Latourell Falls is the first of a half-dozen roadside waterfalls seen by motorists. When the Columbia River Highway was built, special care was taken to ensure the bridge crossing Latourell Creek provided a good view of the waterfall. Nonetheless, be sure to take the paved 150-yard trail from the parking lot to the base of this 249-foot cataract.
The shade and cooling spray create a microclimate for fleabane, a delicate bluish member of the aster family, and other flowers normally common to alpine biomes. The misty tendrils of water against the columnar basalt formations on the cliffs make Latourell a favorite with photographers. Foragers appreciate maidenhair ferns and thimbleberries, but not enough to denude the slope.
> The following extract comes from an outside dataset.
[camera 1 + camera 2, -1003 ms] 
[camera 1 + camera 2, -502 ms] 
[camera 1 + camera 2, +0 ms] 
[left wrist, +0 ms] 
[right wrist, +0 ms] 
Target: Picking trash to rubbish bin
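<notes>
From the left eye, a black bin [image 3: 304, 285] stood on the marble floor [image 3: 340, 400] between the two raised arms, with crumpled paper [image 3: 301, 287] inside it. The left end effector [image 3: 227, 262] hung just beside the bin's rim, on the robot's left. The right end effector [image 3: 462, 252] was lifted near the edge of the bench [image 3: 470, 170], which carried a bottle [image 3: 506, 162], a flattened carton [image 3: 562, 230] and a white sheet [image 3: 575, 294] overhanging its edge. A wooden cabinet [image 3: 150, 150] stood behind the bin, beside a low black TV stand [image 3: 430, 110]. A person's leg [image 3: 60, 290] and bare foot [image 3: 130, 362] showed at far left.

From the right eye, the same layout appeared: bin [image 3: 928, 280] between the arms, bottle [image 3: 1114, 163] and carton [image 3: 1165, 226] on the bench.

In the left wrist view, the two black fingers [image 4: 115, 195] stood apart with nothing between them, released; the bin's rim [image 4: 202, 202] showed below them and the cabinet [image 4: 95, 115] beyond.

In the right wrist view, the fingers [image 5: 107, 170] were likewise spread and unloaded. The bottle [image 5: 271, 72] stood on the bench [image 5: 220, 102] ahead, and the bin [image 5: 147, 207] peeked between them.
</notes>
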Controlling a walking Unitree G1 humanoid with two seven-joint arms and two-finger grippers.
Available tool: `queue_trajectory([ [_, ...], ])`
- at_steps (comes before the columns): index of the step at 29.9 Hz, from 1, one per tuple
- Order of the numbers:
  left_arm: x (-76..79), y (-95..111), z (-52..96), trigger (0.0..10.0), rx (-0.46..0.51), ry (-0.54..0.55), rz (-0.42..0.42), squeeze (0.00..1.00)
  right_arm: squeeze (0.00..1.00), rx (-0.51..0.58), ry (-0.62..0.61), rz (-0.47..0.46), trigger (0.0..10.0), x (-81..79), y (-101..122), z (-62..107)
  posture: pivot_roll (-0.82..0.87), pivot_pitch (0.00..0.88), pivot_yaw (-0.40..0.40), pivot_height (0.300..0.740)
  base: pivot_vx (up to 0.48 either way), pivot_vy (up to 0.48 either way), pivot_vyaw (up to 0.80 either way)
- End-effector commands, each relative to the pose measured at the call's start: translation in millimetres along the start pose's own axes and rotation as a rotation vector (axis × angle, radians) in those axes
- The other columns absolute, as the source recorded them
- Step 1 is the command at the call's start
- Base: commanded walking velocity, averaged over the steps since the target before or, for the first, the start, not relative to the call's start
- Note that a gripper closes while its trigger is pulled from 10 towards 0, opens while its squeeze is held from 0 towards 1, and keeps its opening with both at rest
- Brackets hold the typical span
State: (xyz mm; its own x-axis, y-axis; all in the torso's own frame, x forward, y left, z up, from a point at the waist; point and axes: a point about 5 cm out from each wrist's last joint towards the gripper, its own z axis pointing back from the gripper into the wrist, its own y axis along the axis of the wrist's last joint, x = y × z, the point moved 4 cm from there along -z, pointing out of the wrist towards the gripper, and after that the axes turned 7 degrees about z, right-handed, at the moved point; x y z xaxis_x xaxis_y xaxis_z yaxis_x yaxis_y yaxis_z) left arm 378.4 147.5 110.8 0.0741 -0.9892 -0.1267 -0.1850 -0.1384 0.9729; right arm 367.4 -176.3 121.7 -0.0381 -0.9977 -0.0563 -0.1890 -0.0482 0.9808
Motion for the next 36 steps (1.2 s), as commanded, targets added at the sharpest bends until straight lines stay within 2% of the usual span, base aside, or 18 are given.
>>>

Another trailhead begins in the middle of the parking lot and climbs around and above Latourell Falls, although bushes may obscure the overhang from which the water descends when you’re looking down from the top. You’ll probably be more inclined to stop after 50 yards and take in the distant perspective of Latourell from across the chasm.
Latourell Creek flows from the waterfall underneath the highway bridge toward Guy Talbot State Park, where there are picnic tables shaded by an ancient forest.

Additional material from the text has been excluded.